[Task to carry out] Range to output from the entries below: the line containing "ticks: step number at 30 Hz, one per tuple" through the line containing "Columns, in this". Set it down exactly, ends included, nothing else.

------ Records for this task ------

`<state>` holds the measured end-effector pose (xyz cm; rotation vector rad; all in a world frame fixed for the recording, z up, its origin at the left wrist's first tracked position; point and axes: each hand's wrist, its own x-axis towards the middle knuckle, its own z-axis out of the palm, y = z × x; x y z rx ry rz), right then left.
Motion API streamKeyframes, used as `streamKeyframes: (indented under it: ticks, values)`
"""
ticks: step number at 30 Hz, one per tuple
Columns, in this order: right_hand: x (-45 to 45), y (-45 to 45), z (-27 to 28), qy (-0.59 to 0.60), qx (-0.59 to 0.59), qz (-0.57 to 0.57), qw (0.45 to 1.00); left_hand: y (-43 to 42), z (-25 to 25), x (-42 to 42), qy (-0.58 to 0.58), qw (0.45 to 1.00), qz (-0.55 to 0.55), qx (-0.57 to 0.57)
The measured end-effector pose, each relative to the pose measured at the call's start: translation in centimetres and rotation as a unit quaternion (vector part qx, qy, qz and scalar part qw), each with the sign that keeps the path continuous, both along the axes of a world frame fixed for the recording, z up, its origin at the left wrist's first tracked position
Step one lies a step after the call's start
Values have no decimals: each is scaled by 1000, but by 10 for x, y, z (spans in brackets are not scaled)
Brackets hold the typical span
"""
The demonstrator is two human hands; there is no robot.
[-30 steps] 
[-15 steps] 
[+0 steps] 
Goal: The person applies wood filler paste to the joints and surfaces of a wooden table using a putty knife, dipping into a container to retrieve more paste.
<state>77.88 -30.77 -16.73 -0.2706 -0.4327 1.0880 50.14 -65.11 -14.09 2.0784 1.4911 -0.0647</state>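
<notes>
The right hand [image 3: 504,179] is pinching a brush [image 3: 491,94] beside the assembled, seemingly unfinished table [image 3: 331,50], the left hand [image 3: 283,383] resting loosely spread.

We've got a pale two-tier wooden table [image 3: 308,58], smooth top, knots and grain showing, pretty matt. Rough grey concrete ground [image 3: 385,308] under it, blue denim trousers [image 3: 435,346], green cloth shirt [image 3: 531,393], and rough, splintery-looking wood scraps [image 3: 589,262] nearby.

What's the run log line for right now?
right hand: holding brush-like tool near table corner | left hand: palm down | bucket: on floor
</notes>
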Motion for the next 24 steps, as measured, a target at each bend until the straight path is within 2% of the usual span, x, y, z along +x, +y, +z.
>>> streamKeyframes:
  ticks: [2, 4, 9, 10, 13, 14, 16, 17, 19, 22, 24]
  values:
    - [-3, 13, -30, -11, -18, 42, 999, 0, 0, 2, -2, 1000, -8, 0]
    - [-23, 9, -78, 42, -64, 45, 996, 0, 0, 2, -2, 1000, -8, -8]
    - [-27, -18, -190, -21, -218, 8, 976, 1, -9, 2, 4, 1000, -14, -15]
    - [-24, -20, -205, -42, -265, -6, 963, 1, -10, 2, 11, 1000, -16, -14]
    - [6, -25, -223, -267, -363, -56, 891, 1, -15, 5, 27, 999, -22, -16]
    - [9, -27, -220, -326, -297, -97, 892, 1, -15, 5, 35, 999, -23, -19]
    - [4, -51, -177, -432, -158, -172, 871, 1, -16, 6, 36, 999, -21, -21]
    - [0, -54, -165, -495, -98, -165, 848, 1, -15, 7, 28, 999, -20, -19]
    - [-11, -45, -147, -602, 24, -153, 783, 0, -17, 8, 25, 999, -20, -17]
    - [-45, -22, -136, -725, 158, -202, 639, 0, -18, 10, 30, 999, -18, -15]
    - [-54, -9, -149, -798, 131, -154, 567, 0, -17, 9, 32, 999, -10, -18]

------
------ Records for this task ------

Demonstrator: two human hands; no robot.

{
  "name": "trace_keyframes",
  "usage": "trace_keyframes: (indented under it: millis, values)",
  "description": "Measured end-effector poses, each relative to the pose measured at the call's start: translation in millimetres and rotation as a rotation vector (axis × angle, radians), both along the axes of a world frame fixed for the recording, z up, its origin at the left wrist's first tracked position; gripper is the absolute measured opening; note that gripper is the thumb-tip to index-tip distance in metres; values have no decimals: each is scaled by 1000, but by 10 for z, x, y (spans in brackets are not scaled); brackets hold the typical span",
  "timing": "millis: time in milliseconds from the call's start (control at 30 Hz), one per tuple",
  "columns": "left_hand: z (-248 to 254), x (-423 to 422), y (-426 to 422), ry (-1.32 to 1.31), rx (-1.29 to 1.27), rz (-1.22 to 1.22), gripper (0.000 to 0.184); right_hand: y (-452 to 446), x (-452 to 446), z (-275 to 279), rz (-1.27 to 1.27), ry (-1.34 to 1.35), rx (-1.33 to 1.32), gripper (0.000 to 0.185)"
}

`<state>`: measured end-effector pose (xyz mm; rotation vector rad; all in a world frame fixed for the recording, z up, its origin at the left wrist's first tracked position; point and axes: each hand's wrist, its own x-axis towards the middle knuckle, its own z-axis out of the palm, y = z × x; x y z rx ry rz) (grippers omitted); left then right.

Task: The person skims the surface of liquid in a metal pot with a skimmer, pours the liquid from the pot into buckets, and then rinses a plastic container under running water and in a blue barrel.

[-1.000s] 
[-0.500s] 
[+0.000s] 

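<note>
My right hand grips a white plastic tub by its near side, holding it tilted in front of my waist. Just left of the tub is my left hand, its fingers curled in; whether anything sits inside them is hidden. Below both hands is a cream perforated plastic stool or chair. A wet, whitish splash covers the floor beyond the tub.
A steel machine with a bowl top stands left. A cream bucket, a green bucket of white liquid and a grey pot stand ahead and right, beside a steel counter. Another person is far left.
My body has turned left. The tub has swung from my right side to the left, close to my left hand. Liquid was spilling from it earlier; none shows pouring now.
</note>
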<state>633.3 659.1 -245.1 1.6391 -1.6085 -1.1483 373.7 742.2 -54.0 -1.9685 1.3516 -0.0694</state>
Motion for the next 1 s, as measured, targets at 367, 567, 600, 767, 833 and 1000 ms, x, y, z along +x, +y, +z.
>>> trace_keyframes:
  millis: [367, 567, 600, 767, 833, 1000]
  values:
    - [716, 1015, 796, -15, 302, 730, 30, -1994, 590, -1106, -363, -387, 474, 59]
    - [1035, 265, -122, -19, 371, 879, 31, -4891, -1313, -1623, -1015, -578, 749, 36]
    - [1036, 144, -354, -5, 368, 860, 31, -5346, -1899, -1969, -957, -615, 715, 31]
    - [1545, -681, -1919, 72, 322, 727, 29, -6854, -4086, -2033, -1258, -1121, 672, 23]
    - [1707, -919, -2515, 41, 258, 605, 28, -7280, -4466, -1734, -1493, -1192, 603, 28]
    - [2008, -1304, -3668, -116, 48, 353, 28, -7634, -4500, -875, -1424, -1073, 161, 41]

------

[Reply to the exercise]
ticks: step number at 30 Hz, one per tuple
Columns, in this order: right_hand: x (-45 to 45), y (-45 to 45), z (-27 to 28), qy (-0.59 to 0.60), qx (-0.59 to 0.59), qz (-0.57 to 0.57), qw (0.45 to 1.00); left_hand: y (-43 to 42), z (-25 to 25), x (-42 to 42), qy (-0.58 to 0.58), qw (0.45 to 1.00), qz (-0.55 to 0.55), qx (-0.57 to 0.57)

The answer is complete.